**DATA FOR REVIEW:**
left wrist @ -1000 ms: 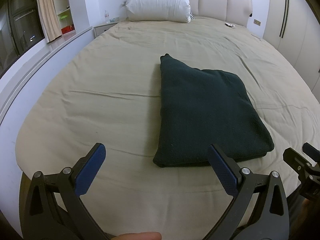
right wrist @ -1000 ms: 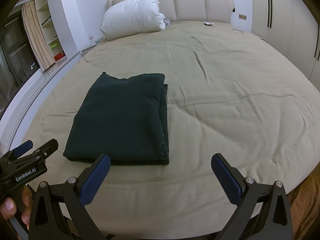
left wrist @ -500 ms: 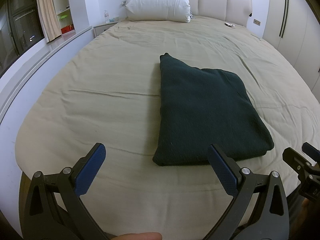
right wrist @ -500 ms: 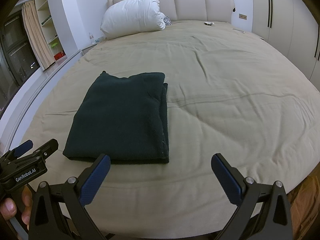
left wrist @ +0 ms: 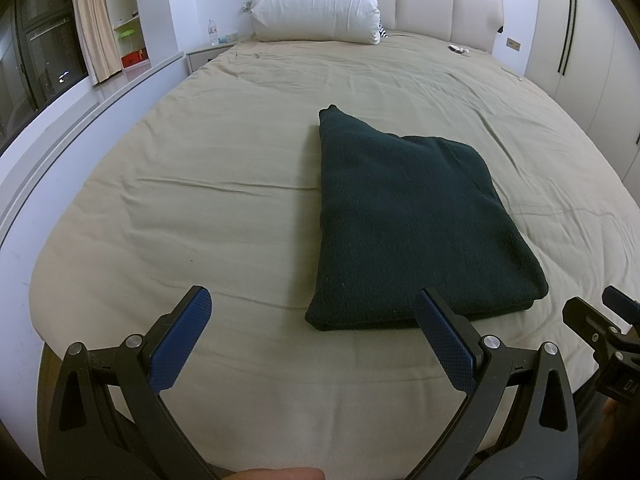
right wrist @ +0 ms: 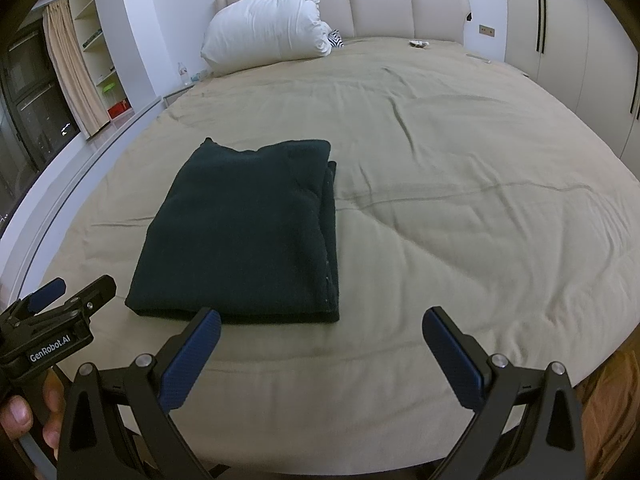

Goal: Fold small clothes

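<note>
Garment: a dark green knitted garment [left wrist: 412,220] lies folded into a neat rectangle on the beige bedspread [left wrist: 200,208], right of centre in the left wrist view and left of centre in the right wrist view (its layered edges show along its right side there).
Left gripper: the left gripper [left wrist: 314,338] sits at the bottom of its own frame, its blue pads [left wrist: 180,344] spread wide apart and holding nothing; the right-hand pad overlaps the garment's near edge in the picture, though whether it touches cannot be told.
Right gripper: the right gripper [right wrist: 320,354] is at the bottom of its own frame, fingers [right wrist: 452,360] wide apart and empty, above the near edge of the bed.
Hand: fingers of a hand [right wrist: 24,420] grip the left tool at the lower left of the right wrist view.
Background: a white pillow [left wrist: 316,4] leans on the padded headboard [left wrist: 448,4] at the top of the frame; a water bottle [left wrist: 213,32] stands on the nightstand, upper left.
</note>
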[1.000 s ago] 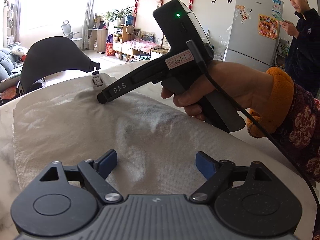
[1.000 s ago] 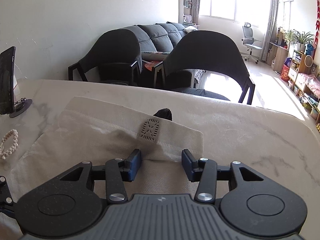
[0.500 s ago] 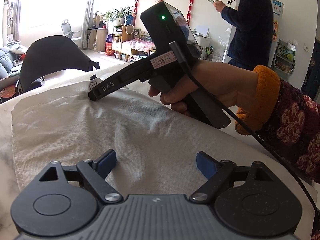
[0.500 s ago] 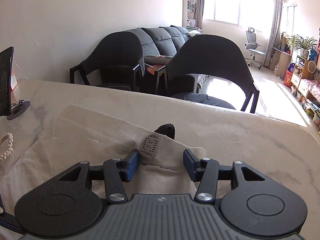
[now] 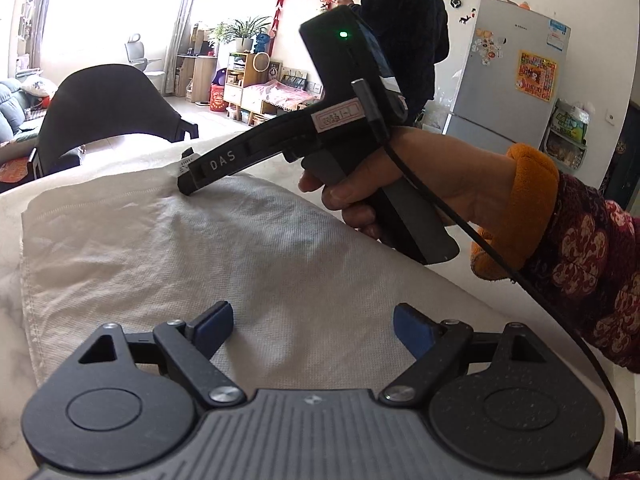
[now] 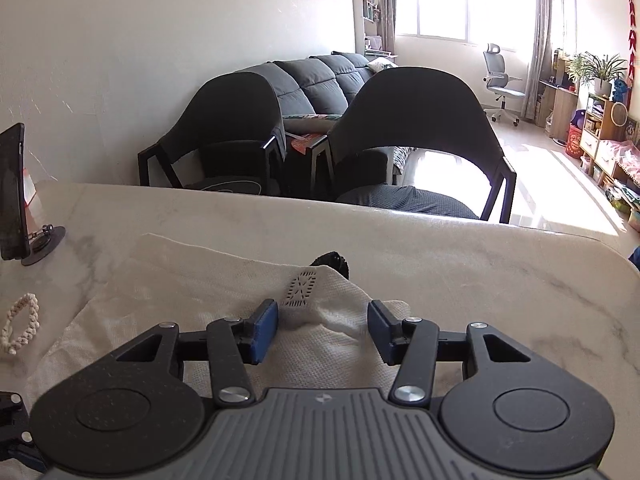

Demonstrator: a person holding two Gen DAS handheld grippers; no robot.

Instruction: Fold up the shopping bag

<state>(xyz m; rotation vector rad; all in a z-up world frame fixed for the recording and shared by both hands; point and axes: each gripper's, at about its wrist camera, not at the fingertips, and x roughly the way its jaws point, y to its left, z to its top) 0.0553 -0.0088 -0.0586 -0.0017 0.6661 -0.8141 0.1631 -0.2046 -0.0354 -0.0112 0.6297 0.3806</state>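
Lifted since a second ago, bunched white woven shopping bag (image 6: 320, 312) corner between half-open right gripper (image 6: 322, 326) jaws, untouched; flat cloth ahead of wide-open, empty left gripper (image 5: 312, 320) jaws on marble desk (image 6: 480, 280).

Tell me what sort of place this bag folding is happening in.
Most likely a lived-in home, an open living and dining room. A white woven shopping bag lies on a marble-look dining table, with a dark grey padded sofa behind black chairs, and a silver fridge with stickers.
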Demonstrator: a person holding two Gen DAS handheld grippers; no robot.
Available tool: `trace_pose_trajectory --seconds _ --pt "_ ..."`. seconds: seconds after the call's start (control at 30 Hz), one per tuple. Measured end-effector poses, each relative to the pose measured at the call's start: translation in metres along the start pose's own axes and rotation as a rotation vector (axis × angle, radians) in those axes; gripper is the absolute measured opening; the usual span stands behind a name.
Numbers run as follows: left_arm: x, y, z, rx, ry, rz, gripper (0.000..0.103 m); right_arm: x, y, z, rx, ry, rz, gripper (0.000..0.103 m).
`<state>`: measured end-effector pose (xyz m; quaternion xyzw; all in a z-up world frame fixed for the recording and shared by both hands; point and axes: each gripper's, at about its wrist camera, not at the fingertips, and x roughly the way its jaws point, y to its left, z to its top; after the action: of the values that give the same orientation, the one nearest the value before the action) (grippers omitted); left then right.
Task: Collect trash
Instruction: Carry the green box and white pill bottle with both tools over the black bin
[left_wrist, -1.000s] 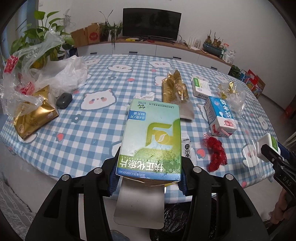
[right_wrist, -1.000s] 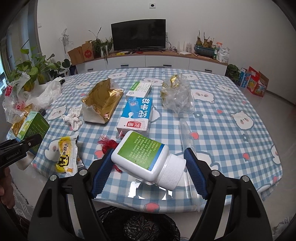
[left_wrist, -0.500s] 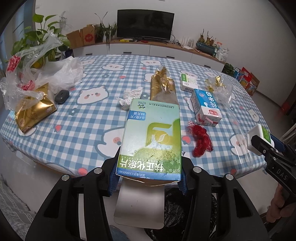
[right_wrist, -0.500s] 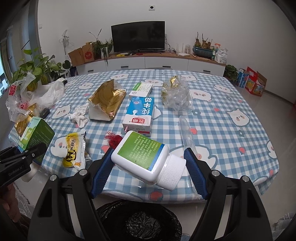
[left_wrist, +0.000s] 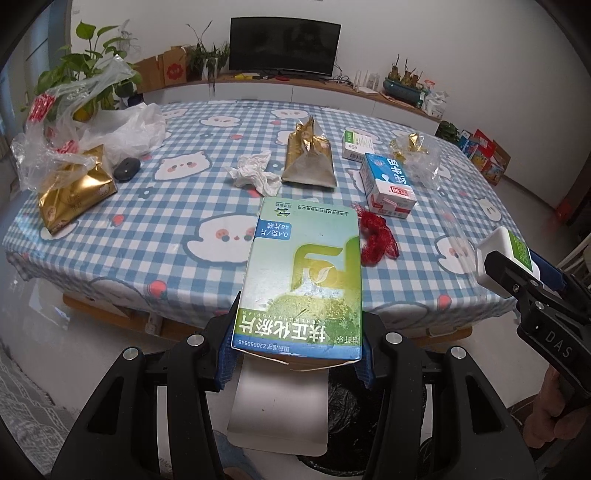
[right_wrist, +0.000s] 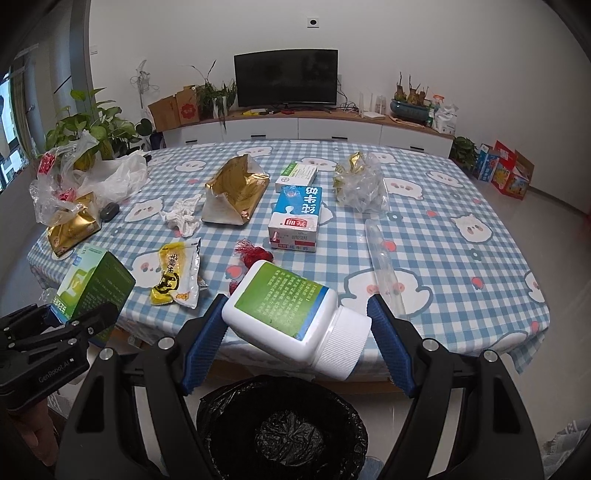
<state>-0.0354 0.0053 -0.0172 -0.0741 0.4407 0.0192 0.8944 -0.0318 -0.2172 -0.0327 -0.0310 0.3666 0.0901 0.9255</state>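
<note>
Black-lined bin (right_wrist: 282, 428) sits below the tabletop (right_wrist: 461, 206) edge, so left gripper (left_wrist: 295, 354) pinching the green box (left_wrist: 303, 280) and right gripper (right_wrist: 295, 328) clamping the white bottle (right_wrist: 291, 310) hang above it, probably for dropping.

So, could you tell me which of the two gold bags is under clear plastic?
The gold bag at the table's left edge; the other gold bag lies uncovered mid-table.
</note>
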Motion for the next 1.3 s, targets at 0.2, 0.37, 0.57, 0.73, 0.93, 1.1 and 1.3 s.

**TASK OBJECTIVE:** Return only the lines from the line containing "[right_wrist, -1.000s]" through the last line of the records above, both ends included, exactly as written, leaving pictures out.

**RESPONSE BOX:**
[right_wrist, -1.000s] 
[left_wrist, -0.500s] 
[right_wrist, -0.500s] 
[left_wrist, +0.000s] 
[right_wrist, +0.000s] 
<state>-0.0354 0.0053 -0.0172 -0.0741 0.4407 0.0192 0.8944 -0.0318 -0.2172 -0.0327 -0.0310 0.3666 0.0901 0.9255</state>
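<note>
Black-lined bin (right_wrist: 282, 428) sits below the tabletop (right_wrist: 461, 206) edge, so left gripper (left_wrist: 295, 354) pinching the green box (left_wrist: 303, 280) and right gripper (right_wrist: 295, 328) clamping the white bottle (right_wrist: 291, 310) hang above it, probably for dropping.

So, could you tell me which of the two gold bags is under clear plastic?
The gold bag at the table's left edge; the other gold bag lies uncovered mid-table.
</note>
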Motion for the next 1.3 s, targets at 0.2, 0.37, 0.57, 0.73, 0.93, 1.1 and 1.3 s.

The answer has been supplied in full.